Whenever a change in suicide rates occurs, the reasons are complex and will rarely be because of one factor alone. Changes can generally be explained by two broad factors: true changes in the number of deaths caused by suicide because of a complex number of social factors, and artefacts in the data such as the change in the legal standard of proof.
Artefacts in the data occur regularly, demonstrated more recently in the second quarter (Apr to June) of 2020 where the pronounced drop in the rate of registered suicides is likely because of the coronavirus (COVID-19) pandemic causing delays to coroner’s inquests.
The evolving nature of the data makes it difficult to understand changes and their impact over time. See our Recent trends in suicide article for further information on a range of factors associated with recent changes in suicide rates in England and Wales.Nôl i'r tabl cynnwys
Despite the overall death registrations data being inconclusive, data on the conclusions given by coroners do show a change that is consistent with the lower standard of proof.
Suicide statistics include deaths with an underlying cause of intentional self-harm; for these deaths, coroners had enough evidence to conclude that the deceased intended to end their own life. Suicide statistics also include deaths with an underlying cause of injury or poisoning of undetermined intent, based on the assumption that these are likely suicides; for these deaths, coroners were unable to determine whether the deceased did or did not intend to end their own life. Given the standard of proof change, one would expect the proportion of suicides with an underlying cause of intentional self-harm to increase.
Among men in England, the proportion of suicides with an underlying cause of intentional self-harm has risen by over 11 percentage points since before the change in the standard of proof
Looking at quarterly registrations for England, data for men show an increase in the percentage of deaths given an underlying cause of intentional-self harm. The increase began in the third quarter (July to Sept) of 2018, the time when the standard of proof was lowered, and the increase has continued into the latest 2020 death registrations figures (Figure 5).
Among males in England, before the change, in the second quarter (Apr to June) of 2018, coroners concluded that 78.7% of the male deaths included in our suicide statistics were caused by intentional self-harm, rising to 89.9% in Quarter 3 of 2020 (Figure 5). The increase in the number of suicides with an underlying cause of intentional self-harm is mirrored by a decrease in the number of suicides with an underlying cause of injury or poisoning of undetermined intent – that is, suicides where the intent of the deceased is unclear based on the evidence available to the coroner. The percentage of suicides caused by undetermined intent decreased from 21.3% in Quarter 2 2018 to 10.1% in Quarter 3 2020.
The clear change in the categorisation of these deaths by coroners does not impact our statistics, as the National Statistics definition used already include the affected categories – intentional self-harm and injury or poisoning of undetermined intent.
For females in England, the proportion of suicides with an underlying cause of intentional self-harm has risen by almost 11 percentage points since before the change in the standard of proof
Among females in England, the increase in the percentage of suicides with an underlying cause of intentional self-harm began slightly earlier in the data time series. The percentage of suicides caused by intentional self-harm increased from 71.6% in Quarter 1 (Jan to Mar) 2018 to 82.2% in Quarter 3 2020 (Figure 6). This also coincides with a decrease in the percentage of suicides caused by an injury or poisoning of undetermined intent, from 28.4% in Quarter 1 2018 to 17.8% in Quarter 3 2020.

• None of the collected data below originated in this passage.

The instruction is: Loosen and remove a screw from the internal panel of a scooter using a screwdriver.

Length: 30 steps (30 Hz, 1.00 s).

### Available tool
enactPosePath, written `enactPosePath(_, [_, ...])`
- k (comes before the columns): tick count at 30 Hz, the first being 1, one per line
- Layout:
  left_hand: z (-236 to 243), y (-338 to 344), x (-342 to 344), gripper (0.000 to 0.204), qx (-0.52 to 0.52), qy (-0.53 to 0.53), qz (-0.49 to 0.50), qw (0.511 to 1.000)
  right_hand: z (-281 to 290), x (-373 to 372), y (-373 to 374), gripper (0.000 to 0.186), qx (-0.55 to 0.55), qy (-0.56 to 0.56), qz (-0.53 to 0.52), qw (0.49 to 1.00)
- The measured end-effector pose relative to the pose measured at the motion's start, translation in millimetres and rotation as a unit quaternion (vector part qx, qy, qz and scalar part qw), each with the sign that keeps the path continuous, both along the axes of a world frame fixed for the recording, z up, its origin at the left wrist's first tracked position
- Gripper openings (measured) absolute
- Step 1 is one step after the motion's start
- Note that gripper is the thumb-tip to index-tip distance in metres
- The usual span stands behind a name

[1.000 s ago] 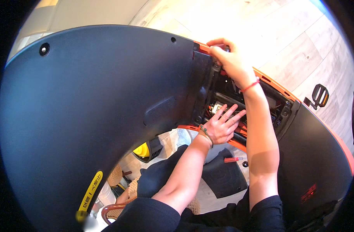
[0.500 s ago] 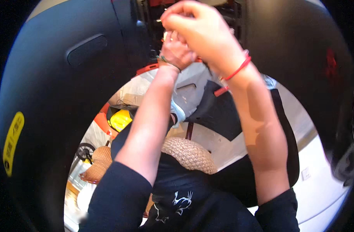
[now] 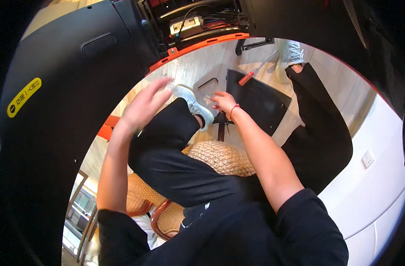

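My left hand (image 3: 148, 105) is raised in the air with its fingers stretched out, holding nothing, near the orange lower edge (image 3: 198, 46) of a large black machine body (image 3: 78, 88). Lower and to the right, my right hand (image 3: 224, 105) is open, its fingers apart above the floor beside a flat black panel (image 3: 264, 106). A screwdriver with a red handle (image 3: 246, 78) lies across the far side of that panel. In the machine's opening at the top show a silver metal box (image 3: 186, 26) and several dark cables (image 3: 218, 21).
A woven round seat (image 3: 222, 157) is between my legs, my light blue shoes (image 3: 194, 106) on either side. A dark bent bar (image 3: 207, 82) lies on the wooden floor. Wicker chairs (image 3: 142, 193) stand at lower left. A white wall with a socket (image 3: 367, 159) is at right.
Both hands came down from the machine's opening and moved apart, left hand to the left, right hand toward the floor. My view shifted, uncovering the silver box and the whole screwdriver.
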<state>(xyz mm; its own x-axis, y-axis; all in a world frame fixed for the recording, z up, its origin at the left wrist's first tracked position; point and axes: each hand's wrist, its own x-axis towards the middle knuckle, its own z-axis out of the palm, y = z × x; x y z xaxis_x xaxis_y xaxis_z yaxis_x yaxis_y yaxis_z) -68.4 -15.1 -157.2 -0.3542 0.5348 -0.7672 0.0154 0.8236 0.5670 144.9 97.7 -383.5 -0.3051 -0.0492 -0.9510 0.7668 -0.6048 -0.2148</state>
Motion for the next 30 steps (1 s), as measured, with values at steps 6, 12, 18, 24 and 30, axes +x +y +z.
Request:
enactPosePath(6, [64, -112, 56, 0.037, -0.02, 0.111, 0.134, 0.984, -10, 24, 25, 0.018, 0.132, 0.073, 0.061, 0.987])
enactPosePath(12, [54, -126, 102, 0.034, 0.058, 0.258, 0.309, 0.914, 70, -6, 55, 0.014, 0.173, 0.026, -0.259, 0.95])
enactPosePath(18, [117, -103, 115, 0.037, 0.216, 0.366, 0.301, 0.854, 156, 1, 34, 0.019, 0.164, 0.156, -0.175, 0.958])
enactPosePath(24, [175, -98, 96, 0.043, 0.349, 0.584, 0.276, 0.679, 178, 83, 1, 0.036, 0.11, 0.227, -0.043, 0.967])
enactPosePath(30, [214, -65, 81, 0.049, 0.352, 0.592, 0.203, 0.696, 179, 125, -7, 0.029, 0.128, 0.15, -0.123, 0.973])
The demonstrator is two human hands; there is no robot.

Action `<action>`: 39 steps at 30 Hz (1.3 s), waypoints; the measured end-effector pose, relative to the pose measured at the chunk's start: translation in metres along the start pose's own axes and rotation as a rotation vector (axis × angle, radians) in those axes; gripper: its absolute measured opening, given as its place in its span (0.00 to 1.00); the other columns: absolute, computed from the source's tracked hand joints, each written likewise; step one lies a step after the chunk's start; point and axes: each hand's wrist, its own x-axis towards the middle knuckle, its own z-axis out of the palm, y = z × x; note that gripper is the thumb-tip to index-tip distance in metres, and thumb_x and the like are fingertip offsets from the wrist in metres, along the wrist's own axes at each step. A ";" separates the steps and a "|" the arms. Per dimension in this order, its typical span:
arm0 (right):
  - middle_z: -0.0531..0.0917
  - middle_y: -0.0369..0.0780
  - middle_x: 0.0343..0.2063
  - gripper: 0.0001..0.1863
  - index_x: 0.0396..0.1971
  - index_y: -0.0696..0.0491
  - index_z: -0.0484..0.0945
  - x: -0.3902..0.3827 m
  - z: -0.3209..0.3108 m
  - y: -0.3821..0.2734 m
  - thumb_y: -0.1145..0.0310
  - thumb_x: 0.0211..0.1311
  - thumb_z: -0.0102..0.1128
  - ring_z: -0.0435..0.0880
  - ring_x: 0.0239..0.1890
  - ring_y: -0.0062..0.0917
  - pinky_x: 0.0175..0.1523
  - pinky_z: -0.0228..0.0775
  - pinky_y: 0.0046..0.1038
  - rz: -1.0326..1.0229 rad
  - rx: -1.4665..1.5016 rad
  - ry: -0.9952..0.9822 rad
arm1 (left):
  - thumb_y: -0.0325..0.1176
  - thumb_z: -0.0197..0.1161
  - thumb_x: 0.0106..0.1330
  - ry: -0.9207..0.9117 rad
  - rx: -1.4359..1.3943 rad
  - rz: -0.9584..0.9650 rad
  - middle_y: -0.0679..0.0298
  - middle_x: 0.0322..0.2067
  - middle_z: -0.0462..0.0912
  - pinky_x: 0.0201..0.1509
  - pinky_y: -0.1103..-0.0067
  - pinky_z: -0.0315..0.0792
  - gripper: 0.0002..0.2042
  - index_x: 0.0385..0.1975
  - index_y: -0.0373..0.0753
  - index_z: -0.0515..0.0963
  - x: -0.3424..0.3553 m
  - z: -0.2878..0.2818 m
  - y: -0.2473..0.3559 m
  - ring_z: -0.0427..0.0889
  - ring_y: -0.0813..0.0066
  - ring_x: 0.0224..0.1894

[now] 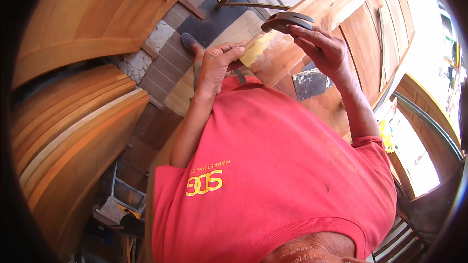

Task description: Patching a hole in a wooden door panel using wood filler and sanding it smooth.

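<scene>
Two hands showed in the head view, both out over a wooden bench [278, 73]. The left hand [214, 68] was drawn narrow, thumb and forefinger pinched at the near end of a thin strip [254, 40], which lay along the edge of a yellow patch [262, 51] on the bench. The right hand [324, 51] had a hammer [287, 21] raised just beyond the patch, its claw toward the right fingers; the handle was hidden, so the grip seemed closed round it, though that angle was poor. A dark plate [312, 84] lay nearer the body, well apart from the strip. Panels [87, 136] leaned in a stack at the left, and a shoe [189, 40] showed past the left wrist.

The chief danger, as I judged it, was to the left thumb and forefinger: a low or glancing blow could have caught them, so near were they to the hammer. A loose pinch might have let the strip skid, a hard hit could have split it, and a miss would likely have dented the bench.
</scene>
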 end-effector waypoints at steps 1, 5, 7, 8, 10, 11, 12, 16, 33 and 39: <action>0.92 0.42 0.45 0.19 0.55 0.51 0.88 0.001 -0.001 -0.001 0.76 0.65 0.74 0.93 0.41 0.32 0.42 0.85 0.29 0.013 0.030 -0.001 | 0.32 0.66 0.73 0.010 0.012 0.021 0.59 0.44 0.90 0.49 0.79 0.83 0.16 0.55 0.29 0.85 -0.001 0.001 0.000 0.89 0.75 0.42; 0.92 0.43 0.44 0.18 0.56 0.51 0.87 0.000 0.001 -0.002 0.75 0.67 0.72 0.93 0.42 0.31 0.43 0.85 0.28 0.053 0.042 0.005 | 0.31 0.66 0.74 0.038 0.007 0.032 0.59 0.45 0.90 0.54 0.80 0.84 0.14 0.54 0.29 0.85 -0.001 0.001 -0.003 0.89 0.76 0.44; 0.92 0.43 0.43 0.17 0.56 0.51 0.87 -0.001 0.003 -0.002 0.74 0.68 0.72 0.93 0.42 0.30 0.43 0.85 0.28 0.110 0.069 0.000 | 0.31 0.66 0.74 0.039 0.020 0.033 0.59 0.44 0.90 0.53 0.80 0.84 0.14 0.54 0.30 0.85 0.001 0.000 -0.005 0.89 0.77 0.43; 0.92 0.43 0.43 0.17 0.56 0.51 0.87 -0.001 0.006 -0.001 0.74 0.68 0.72 0.93 0.42 0.30 0.43 0.85 0.28 0.111 0.070 0.003 | 0.30 0.66 0.74 0.042 0.028 0.034 0.60 0.44 0.90 0.52 0.81 0.84 0.14 0.54 0.30 0.85 0.002 -0.001 -0.005 0.89 0.77 0.42; 0.92 0.43 0.44 0.17 0.56 0.52 0.87 -0.002 0.011 0.003 0.72 0.69 0.71 0.93 0.42 0.29 0.44 0.84 0.29 0.168 0.153 0.009 | 0.31 0.66 0.74 0.041 0.052 0.029 0.60 0.43 0.90 0.49 0.82 0.84 0.14 0.54 0.30 0.86 0.004 -0.002 -0.005 0.89 0.77 0.41; 0.92 0.43 0.44 0.17 0.56 0.52 0.87 -0.003 0.012 0.002 0.72 0.69 0.71 0.93 0.42 0.29 0.44 0.84 0.29 0.170 0.154 0.013 | 0.32 0.66 0.74 0.042 0.072 0.026 0.61 0.42 0.90 0.46 0.84 0.84 0.15 0.54 0.31 0.86 0.005 -0.002 -0.005 0.89 0.78 0.40; 0.93 0.42 0.44 0.16 0.56 0.51 0.87 -0.003 0.012 0.001 0.71 0.70 0.71 0.93 0.42 0.27 0.44 0.84 0.29 0.275 0.189 -0.005 | 0.32 0.66 0.74 0.043 0.074 0.026 0.61 0.42 0.90 0.46 0.84 0.84 0.15 0.54 0.31 0.86 0.005 -0.003 -0.005 0.89 0.78 0.40; 0.93 0.40 0.46 0.16 0.57 0.51 0.87 -0.004 0.010 0.000 0.70 0.71 0.70 0.92 0.44 0.23 0.46 0.84 0.27 0.464 0.242 -0.047 | 0.37 0.66 0.75 -0.015 0.086 -0.032 0.63 0.39 0.90 0.34 0.85 0.79 0.16 0.55 0.33 0.86 0.007 -0.010 0.002 0.88 0.80 0.37; 0.92 0.39 0.47 0.17 0.59 0.50 0.86 -0.003 0.006 0.006 0.70 0.72 0.69 0.91 0.45 0.21 0.48 0.83 0.26 0.403 0.269 -0.052 | 0.37 0.70 0.73 -0.084 0.061 -0.074 0.66 0.38 0.90 0.34 0.85 0.78 0.15 0.53 0.36 0.88 0.016 -0.020 -0.001 0.86 0.81 0.38; 0.90 0.34 0.35 0.19 0.62 0.47 0.85 0.027 -0.006 -0.006 0.66 0.74 0.67 0.79 0.28 0.14 0.37 0.75 0.23 0.560 0.267 -0.080 | 0.36 0.70 0.72 -0.069 0.035 -0.074 0.63 0.44 0.91 0.58 0.74 0.81 0.15 0.51 0.32 0.87 0.015 -0.017 -0.003 0.88 0.77 0.46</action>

In Wales, the proportion of suicides with an underlying cause of intentional self-harm has increased by over 17 percentage points since before the change in the standard of proof
For all persons in Wales, the increase in the percentage of suicides with an underlying cause of intentional self-harm also began in Quarter 1 2018, increasing from 73.4% to 90.9% in Quarter 3 2020 (Figure 7). This also coincides with a decrease in the percentage of suicides caused by an injury or poisoning of undetermined intent, from 26.6% in Quarter 1 2018 to 9.1% in Quarter 3 2020.
The increase in the percentage of deaths from intentional self-harm, and the coinciding decrease in the percentage of deaths from event of undetermined intent, is explained by a greater number of deaths receiving short form suicide conclusions (that is, formal outcome of the inquest that the cause of death was suicide having ruled out all other possible explanations) from the coroner investigating the death, and a decrease in the number of deaths receiving open conclusions.

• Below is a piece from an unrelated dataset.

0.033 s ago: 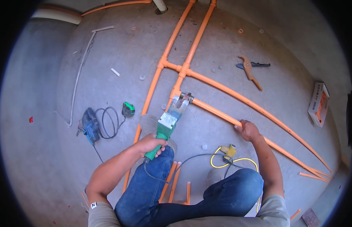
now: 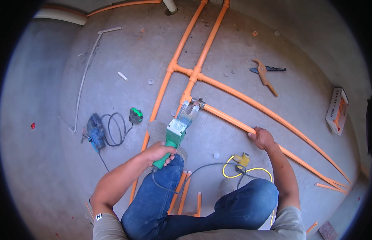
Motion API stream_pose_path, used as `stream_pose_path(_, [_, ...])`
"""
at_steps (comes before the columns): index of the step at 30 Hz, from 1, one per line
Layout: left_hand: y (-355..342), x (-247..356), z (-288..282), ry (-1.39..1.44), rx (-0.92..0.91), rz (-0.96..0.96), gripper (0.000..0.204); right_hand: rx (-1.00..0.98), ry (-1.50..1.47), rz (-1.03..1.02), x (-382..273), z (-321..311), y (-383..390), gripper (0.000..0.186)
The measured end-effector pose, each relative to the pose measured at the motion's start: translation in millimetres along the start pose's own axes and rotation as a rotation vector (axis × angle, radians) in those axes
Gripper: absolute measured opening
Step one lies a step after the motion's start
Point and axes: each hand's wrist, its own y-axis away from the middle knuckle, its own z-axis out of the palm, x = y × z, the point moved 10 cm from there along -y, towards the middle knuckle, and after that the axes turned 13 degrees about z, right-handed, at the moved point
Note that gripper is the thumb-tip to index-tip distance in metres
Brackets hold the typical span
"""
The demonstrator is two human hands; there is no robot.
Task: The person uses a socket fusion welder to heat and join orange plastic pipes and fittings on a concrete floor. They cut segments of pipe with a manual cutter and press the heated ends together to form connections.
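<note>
My left hand [image 2: 162, 153] is wrapped around the green handle of a pipe welding iron [image 2: 176, 130], above my bent knee. Its metal plate points away from me, and the round heating sockets [image 2: 198, 103] at its tip sit between an orange fitting [image 2: 186, 98] and the end of an orange pipe [image 2: 230, 119]. How deep the pipe end goes into the socket is hidden. To the right, my right hand [image 2: 262, 138] is closed around that same pipe, which slants down toward the far right. The iron's dark cord hangs from its handle.
Joined orange pipes [image 2: 204, 54] run across the concrete floor. At left lie a blue power tool [image 2: 95, 130] and a green-black tape measure [image 2: 135, 115]. Pipe cutters [image 2: 262, 73] rest at upper right, near a box [image 2: 337, 111]. A yellow plug connector [image 2: 242, 159] and cable lie before my knee.
</note>
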Motion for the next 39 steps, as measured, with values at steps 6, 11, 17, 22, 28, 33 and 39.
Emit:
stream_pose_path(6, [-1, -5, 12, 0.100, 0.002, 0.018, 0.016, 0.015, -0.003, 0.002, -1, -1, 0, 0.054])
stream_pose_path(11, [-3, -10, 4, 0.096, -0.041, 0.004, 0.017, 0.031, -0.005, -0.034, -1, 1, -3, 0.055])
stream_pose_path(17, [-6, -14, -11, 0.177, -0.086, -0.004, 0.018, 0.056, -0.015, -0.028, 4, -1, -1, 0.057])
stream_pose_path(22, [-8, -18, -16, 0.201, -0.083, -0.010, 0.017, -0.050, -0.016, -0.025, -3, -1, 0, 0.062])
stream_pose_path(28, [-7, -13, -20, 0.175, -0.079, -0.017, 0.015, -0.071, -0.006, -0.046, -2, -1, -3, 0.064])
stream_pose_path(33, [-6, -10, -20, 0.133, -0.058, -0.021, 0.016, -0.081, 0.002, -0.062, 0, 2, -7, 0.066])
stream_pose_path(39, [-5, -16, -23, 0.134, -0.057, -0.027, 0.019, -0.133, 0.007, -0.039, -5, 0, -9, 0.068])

In summary, the data presented here show that coroners have changed their behaviour in line with the standard of proof change. However, it seems as though this change has been gradual, as opposed to something that happened suddenly following the change in the standard of proof.Nôl i'r tabl cynnwys
Given that the lower standard of proof relaxes the evidence threshold coroners need to conclude that a death was suicide, it is possible that numbers of certain accidental causes of death will decrease. Previous academic research has found that coroners have sometimes used accidental conclusions for deaths considered as suicide by clinicians.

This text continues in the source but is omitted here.